Page MenuHomePhabricator

AbuseFilter (and AntiSpoof?) not catching certain Unicode equivalencies
Closed, ResolvedPublic

Description

JonKolbert pointed me to the following diff:

https://en.wikiquote.org/w/index.php?title=Talk:Polish_proverbs&diff=2701236&oldid=2701109

A global AbuseFilter that does something like norm(edit_diff) irlike "encyclopediasupreme" should have caught this, but failed to.

The characters being used there are U+1D41E MATHEMATICAL BOLD SMALL E et al. Those were added to equivset.in (which feeds AntiSpoof and AbuseFilter, according to the docs) in rMLEQ4464b4454b48fe2d79b6b84f0810394d6db6b776.

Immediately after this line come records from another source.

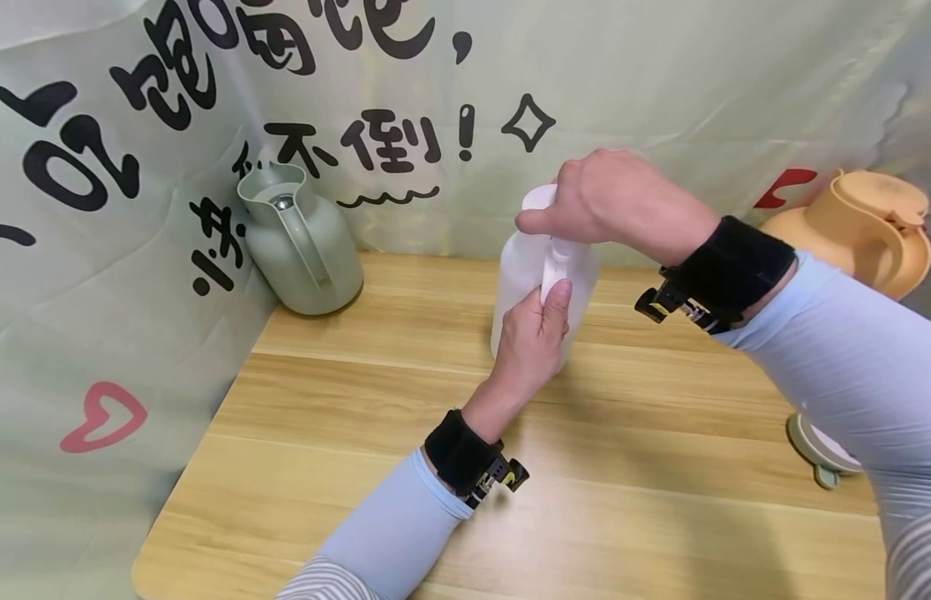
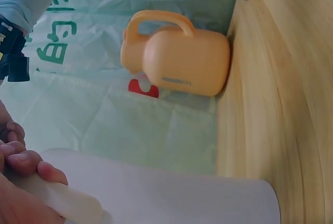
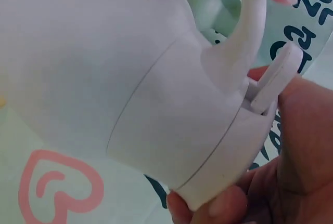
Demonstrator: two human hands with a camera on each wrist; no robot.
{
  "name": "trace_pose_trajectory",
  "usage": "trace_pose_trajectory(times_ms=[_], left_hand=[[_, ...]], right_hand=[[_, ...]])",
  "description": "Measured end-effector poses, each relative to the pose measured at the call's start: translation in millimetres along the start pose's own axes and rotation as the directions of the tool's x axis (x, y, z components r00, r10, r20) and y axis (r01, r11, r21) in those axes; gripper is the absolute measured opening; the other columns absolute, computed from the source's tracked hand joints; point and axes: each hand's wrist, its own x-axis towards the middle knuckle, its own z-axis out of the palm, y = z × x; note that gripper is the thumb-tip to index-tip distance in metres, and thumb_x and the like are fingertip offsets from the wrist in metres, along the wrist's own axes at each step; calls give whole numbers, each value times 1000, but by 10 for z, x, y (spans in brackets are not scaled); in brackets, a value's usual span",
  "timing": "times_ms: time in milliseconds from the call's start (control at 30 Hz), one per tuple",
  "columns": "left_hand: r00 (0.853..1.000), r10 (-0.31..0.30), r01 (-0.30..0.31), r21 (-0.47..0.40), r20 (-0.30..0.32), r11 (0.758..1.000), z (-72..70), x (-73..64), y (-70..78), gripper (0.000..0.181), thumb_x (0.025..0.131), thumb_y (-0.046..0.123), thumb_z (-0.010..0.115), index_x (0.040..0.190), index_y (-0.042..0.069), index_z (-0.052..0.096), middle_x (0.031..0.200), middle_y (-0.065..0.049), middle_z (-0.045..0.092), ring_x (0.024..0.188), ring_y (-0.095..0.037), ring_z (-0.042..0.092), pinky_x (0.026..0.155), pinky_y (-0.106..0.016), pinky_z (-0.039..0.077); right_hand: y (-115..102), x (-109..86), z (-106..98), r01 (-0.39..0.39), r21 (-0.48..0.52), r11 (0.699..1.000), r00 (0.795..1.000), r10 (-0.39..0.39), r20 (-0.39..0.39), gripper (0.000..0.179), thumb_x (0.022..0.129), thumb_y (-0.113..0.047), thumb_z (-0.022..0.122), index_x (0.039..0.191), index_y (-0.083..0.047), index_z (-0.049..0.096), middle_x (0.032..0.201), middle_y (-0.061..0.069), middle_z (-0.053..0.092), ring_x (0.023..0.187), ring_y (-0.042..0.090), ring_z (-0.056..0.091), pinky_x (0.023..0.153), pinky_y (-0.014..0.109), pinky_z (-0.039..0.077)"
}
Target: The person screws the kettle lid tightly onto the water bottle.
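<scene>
A white insulated jug (image 1: 513, 279) stands upright on the wooden table, its body wide and smooth. My left hand (image 1: 527, 340) grips the jug's handle (image 1: 553, 268), fingers wrapped round it, as the left wrist view also shows. Over the jug's top, my right hand (image 1: 615, 196) holds the lid (image 3: 231, 146), with fingers curled round its rim. The lid sits on the neck, a thin seam running between them, and a small thumb lever (image 3: 281, 76) sticks up beside the handle. In the head view the right hand covers much of the lid.
A grey-green jug (image 1: 307, 250) with an uncovered mouth stands at the back left. At the right back is an orange jug (image 1: 840, 221). A round green-rimmed lid (image 1: 821, 454) lies near the right edge, partly behind the right sleeve. Printed cloth (image 1: 623, 75) hangs behind the table (image 1: 345, 467).
</scene>
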Motion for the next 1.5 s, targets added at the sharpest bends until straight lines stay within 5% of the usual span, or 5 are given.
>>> trace_pose_trajectory(times_ms=[567, 767, 1067, 1300, 1500], left_hand=[[1000, -6, 7, 47, -18, 999, -19, -3, 35, 43, 114, 35, 46, 80, 10, 53, 66, -1, 55, 58, -10, 50, 56, -25, 41], [1000, 11, -11, 20, 1, 1000, -8, 4, 10, 41, 115, 35, 44, 84, 10, 53, 69, -1, 55, 61, -10, 50, 59, -24, 42], [994, 8, -3, -49, 111, 999, -36, -29, -9, 40, 114, 40, 43, 89, 12, 55, 70, -1, 57, 62, -10, 53, 62, -23, 44], [992, -68, 56, 115, 103, 992, -121, -125, -33, 23, 104, 36, 68, 109, 14, 65, 105, -5, 77, 96, -15, 71, 85, -33, 56], [991, -93, 73, 201, 94, 977, -238, -248, -106, 32, 97, 25, 77, 122, 11, 65, 125, -6, 70, 115, -22, 67, 99, -42, 56]], right_hand=[[-15, -73, 120, 17, 27, 999, 990, -13, -140, 83, 95, -81, 37, 131, -12, 68, 99, 13, 68, 89, 31, 60, 77, 41, 45], [16, -136, 285, 29, 253, 967, 973, 31, -230, 100, 90, -87, 45, 148, -7, 57, 118, 17, 69, 107, 33, 57, 82, 45, 49], [170, -254, 582, 169, 565, 808, 922, 72, -379, 64, 100, -65, 56, 148, -23, 59, 123, 11, 67, 114, 31, 55, 88, 46, 42], [170, -378, 993, 332, 710, 621, 813, 193, -549, 49, 106, -39, 61, 145, -10, 58, 132, 9, 61, 100, 22, 61, 82, 29, 50], [-13, -564, 1349, 383, 806, 451, 776, 317, -546, 51, 108, -33, 60, 150, -7, 44, 125, 6, 56, 91, 16, 59, 78, 19, 52]])
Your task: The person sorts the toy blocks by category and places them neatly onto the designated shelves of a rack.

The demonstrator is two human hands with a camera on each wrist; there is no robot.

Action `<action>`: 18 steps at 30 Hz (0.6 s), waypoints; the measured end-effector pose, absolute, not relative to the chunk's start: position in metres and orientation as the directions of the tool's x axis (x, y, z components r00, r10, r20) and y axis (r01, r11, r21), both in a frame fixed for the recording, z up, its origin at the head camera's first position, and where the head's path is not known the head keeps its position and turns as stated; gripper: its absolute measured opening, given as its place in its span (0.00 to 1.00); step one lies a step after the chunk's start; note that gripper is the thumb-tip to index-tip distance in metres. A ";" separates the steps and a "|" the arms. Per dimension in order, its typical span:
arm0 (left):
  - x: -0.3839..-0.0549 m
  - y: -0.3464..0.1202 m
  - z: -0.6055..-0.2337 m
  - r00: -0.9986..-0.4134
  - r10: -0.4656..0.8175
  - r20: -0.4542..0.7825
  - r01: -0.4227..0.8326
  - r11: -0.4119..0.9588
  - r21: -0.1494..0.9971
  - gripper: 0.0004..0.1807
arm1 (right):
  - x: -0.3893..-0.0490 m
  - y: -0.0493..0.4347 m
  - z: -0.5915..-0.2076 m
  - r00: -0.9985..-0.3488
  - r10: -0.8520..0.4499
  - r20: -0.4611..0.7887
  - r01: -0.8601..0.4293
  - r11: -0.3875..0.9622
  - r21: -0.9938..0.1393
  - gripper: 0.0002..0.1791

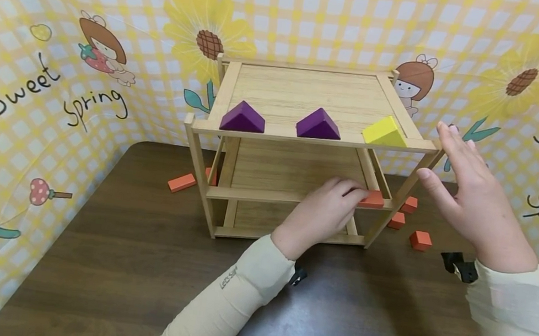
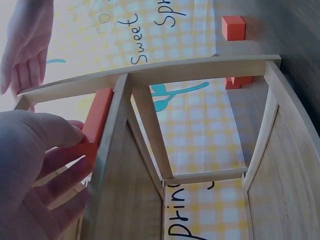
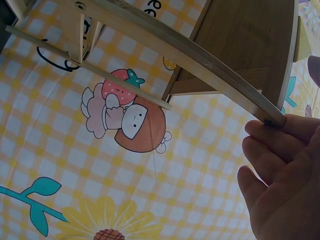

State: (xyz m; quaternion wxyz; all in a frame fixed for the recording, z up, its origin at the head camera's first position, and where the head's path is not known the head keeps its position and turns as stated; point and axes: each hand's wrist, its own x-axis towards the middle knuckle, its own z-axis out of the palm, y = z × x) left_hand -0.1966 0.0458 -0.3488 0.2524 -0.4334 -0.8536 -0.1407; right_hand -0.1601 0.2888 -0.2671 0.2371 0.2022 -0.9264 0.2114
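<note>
Shelf [image 1: 303,91] on table [image 1: 113,266], checked backdrop [image 1: 311,23]

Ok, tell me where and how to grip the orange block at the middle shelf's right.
Pinch the orange block by its left end, coming from the front left, as the left hand does. It lies lengthwise along the front edge of the middle shelf, its right end near the corner post and the top shelf above, so its left end seems easiest.

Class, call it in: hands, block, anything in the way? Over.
Left hand pinching orange block at right end of middle shelf. Right hand at rack, top right corner, no block. Nothing visibly in the way; orange cubes on table, right.
</note>
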 end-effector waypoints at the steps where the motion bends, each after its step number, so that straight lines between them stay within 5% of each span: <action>1: -0.196 0.045 -0.348 -0.499 0.666 0.555 0.811 0.584 0.029 0.15 | -0.160 0.289 -0.267 -0.806 -0.273 0.525 -0.474 0.829 -0.297 0.39; 18: -0.182 0.016 -0.348 -0.472 0.590 0.654 0.825 0.558 0.092 0.11 | -0.159 0.289 -0.267 -0.824 -0.261 0.504 -0.455 0.834 -0.311 0.39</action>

However, this doesn't seem to have ever been deployed, or else something is choking. I visited Special:AbuseFilter/test and tested the following filter against a dummy edit:

ccnorm("𝐞") irlike "e"

Which did not match. I then tested the filter: (U+FF25 FULLWIDTH LATIN CAPITAL LETTER E)

ccnorm("E") irlike "e"

Which matched.

So I suspect that either the changes in the linked diff above were never deployed, or that something in AntiSpoof or AbuseFilter is failing to handle character equivalencies outside of the basic multilingual plane.

Event Timeline

kolbert triaged this task as High priority.Nov 23 2019, 7:40 PM
kolbert added projects: AbuseFilter, AntiSpoof.

Some more digging: wmf is on version 1.3.0 of https://packagist.org/packages/wikimedia/equivset#1.3.0 . So I guess this is a request to deploy equivset 1.4.0.

Daimona subscribed.

Yes, you're right in that they were added in equivset 1.4.0. There's been a curious increase in the use of characters from those range -- something which I don't know how to explain. Either way, I had sent https://gerrit.wikimedia.org/r/#/c/mediawiki/extensions/AbuseFilter/+/550115/ a few days ago, so I'm gonna tag this task now.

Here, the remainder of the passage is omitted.